Is the objective of the Mayor and the city schools to just find a way to fund the schools? Or is it really about making sure the students who attend those schools achieve the highest quality of education possible? It must be the former because further taxation completely pisses on the latter.  

Instead, reversing the tax increase, at least in Philadelphia’s poorest neighborhoods, would be the more logical step. In the wake of Baltimore’s 2015 unrest, Slate.com’s Reihan Salam argued that Baltimore’s poorest communities could use a property tax decrease, suggesting rising taxes were one factor keeping residents poor. He cites Loyola economist Stephen J.K. Waters’ look at Boston in the early 20th century, in which then Mayor James Michael Curley imposed higher taxes on city residents as a way to “finance” loyal city government employees who bolstered his political base, all while driving resentful political competition in to the suburbs.

Decreasing taxes would not only place less stress on households, but you mitigate poverty variables which impose unnecessary stressors on students. Even Organization for Economic Cooperation and Development economists agree that heavy taxation only promotes poverty as opposed to breaking it: “The effects of taxation on income distribution needs to be seen in the context of the trade-offs between growth and equity.”  

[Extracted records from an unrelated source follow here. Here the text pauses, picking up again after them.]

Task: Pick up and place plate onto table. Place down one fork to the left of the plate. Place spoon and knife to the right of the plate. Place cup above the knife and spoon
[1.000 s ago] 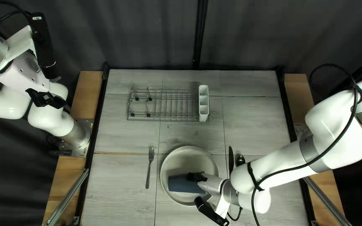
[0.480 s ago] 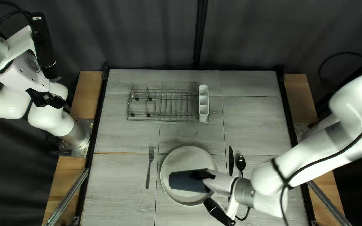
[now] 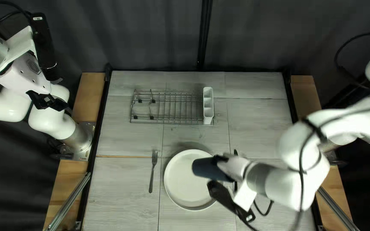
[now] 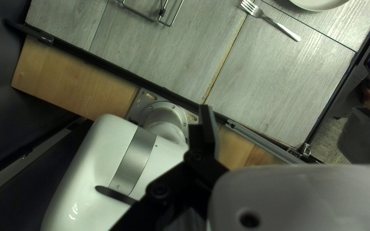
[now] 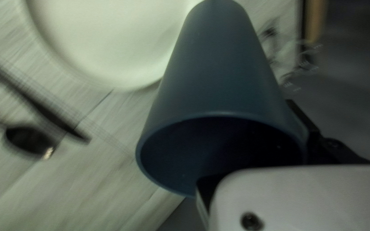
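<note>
top left view: my right claw [image 3: 217, 164] is clamped on the cup [image 3: 204, 168]. the right wrist view shows one finger inside the rim and the other outside the wall. the cup is dark blue and off the desk [image 3: 259, 122], held on its side in the air. its base points to the left of the view and its mouth faces the wrist. it hangs over the right edge of the plate [image 3: 181, 183].

the plate sits flat on the desk, close to the near edge. the fork [image 3: 153, 171] lies just left of it, not touching, tines toward the far edge. the knife [image 3: 235, 152] shows only its tip past my right arm, just right of the plate. the spoon [image 5: 27, 141] i find only in the right wrist view, blurred, on the desk beside the knife.

the rack [image 3: 167, 107] stands toward the far edge, with a white caddy [image 3: 207, 105] at its right end.

my left claw [image 3: 47, 100] hangs raised beyond the desk's left edge, above its own base, fingers spread wide.
</note>
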You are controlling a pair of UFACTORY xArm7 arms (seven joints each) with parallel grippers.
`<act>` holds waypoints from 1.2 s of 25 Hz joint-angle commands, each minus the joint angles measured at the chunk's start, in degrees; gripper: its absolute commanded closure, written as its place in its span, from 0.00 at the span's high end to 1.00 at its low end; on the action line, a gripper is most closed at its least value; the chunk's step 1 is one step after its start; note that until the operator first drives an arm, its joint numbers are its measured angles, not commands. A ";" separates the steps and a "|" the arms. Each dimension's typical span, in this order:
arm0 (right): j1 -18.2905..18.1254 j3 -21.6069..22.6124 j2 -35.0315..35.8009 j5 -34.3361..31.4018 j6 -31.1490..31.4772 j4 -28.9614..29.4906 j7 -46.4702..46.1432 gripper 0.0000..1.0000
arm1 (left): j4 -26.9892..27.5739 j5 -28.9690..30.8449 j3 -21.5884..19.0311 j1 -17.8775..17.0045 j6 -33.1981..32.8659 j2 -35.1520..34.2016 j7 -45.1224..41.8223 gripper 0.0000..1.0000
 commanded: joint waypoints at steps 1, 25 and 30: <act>-3.54 -6.07 2.91 13.31 7.56 5.34 -15.09 0.00 | 0.00 0.00 0.00 0.00 0.00 0.00 0.00 1.00; -16.09 -12.61 18.27 30.92 4.72 1.18 -41.75 0.00 | 0.00 0.00 0.00 0.00 0.00 0.00 0.00 1.00; -16.39 -12.45 19.22 31.63 0.78 -1.86 -41.73 0.00 | 0.00 0.00 0.00 0.00 0.00 0.00 0.00 1.00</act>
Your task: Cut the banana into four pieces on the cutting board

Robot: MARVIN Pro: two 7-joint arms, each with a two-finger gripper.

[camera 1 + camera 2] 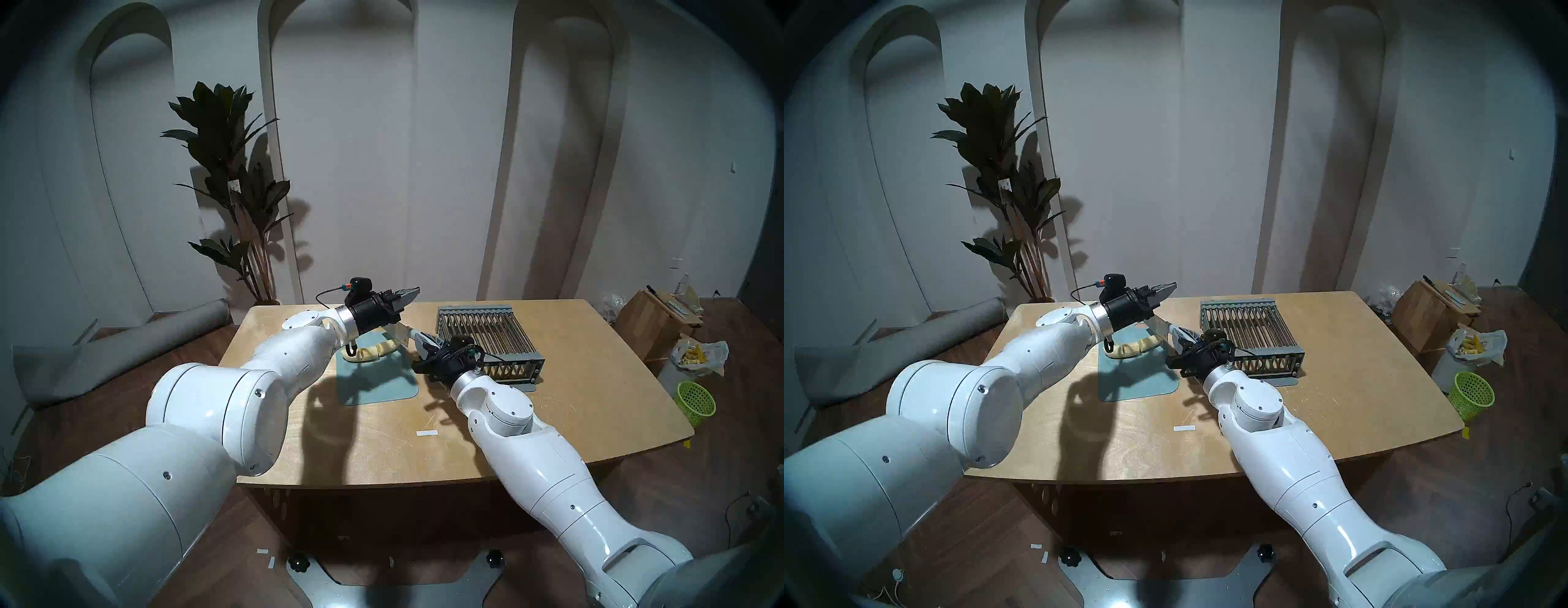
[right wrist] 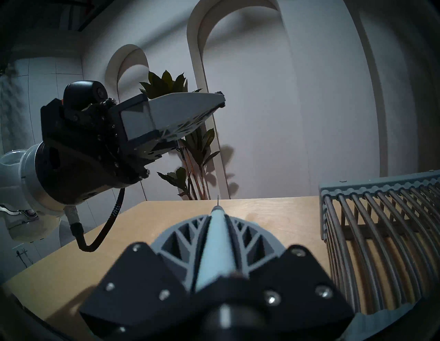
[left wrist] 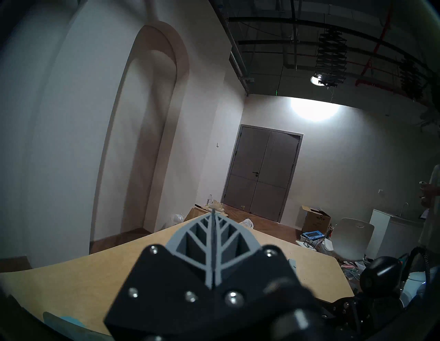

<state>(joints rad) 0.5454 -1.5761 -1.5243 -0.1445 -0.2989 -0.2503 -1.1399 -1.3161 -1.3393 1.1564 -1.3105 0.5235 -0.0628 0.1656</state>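
Observation:
The peeled pale banana (image 1: 373, 351) lies curved at the far end of the blue-grey cutting board (image 1: 382, 384), with cut lines across it; it also shows in the head right view (image 1: 1135, 346). My right gripper (image 1: 424, 340) is shut on the pale handle of a knife (image 2: 214, 247). The blade (image 1: 401, 333) slants over the banana's right end; I cannot tell if it touches. My left gripper (image 1: 409, 294) is shut and empty, raised above the board's far edge; its fingers (image 3: 213, 238) are pressed together.
A grey slatted rack (image 1: 488, 335) stands just right of my right gripper. A white tape strip (image 1: 426, 433) lies on the wooden table (image 1: 594, 403). On the floor to the right are a green basket (image 1: 695, 403), a bag of peel scraps (image 1: 698, 354) and a cardboard box (image 1: 653, 325).

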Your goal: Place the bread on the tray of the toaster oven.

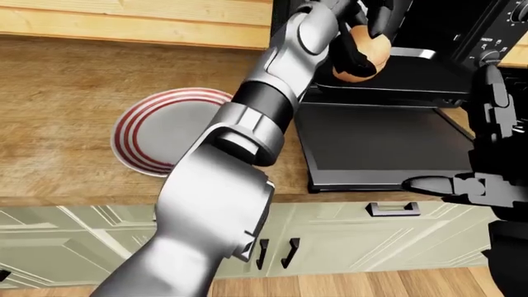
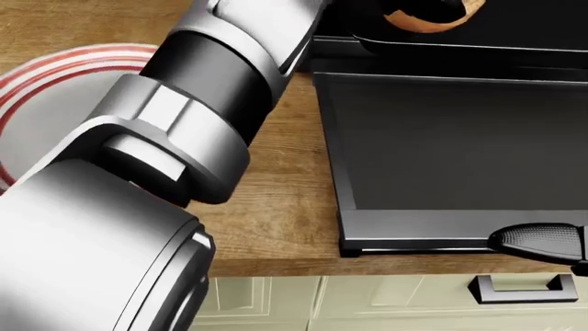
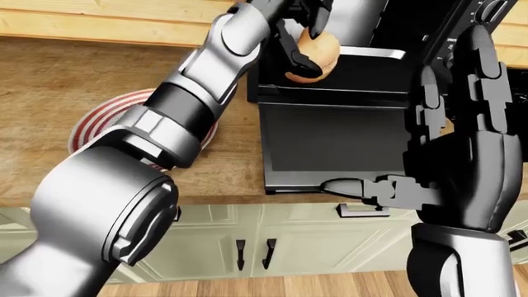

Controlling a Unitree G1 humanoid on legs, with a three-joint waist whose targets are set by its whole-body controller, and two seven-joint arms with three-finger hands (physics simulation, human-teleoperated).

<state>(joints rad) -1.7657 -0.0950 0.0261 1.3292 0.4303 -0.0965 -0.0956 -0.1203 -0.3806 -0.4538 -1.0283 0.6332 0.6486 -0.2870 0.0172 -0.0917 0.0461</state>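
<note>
1. Bread (image 3: 312, 54) sits pinched in the left hand (image 1: 369, 37), dark fingers (image 3: 290, 52) curled round the roll, held above the tray (image 1: 388, 73) at the mouth of the toaster oven (image 1: 462, 37). It does not look set down yet, though I cannot tell for sure whether its underside touches the tray.

2. Letting go too soon is my first worry. The roll hangs near the tray's outer lip, and a round loaf freed there could roll off onto the lowered oven door (image 2: 460, 145), or on to the wooden counter (image 2: 285, 207) beside it.

3. The fingers wrap well round the roll. If they spread unevenly, one could drag the bread sideways out of the oven as it is released.

4. The left forearm (image 1: 289, 68) runs close along the oven's left edge; a push deeper might knock the housing and jolt the tray.

5. The right hand (image 3: 450, 167) hangs spread and holding nothing, just off the door's outer edge, one fingertip (image 2: 538, 241) over the door's rim. A downward drift could press on the door and shake the oven mid-placement.

6. The striped plate (image 1: 161, 133) lies bare on the counter left of the oven, under the left arm; a low elbow on the way out could sweep it.
</note>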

The Mayor’s proposed property tax increase, and any Council support for even a modest compromise, is counterintuitive and actually destroys their famous public reasoning. Until city policymakers figure out a way to aggressively or totally break Philly’s entrenched poverty, we shouldn’t be reading the words “increased property taxes” on any City Hall lips. And if that’s how it’s being played then the best solution for all impacted folks is to mark November 2019 on their calendars and exact a proportional amount of electoral revenge.

Charles D. Ellison is Executive Producer and Host of “Reality Check,” which airs Monday-Thursday, 4-7 p.m. on WURD Radio (96.1FM/900AM). Check out The Citizen’s weekly segment on his show every Tuesday at 6 p.m. Ellison is also Principal of B|E Strategy, the Washington Correspondent for The Philadelphia Tribune and Contributing Politics Editor to TheRoot.com. Catch him if you can @ellisonreport on Twitter.

Photo: all in green via Flickr (CC0)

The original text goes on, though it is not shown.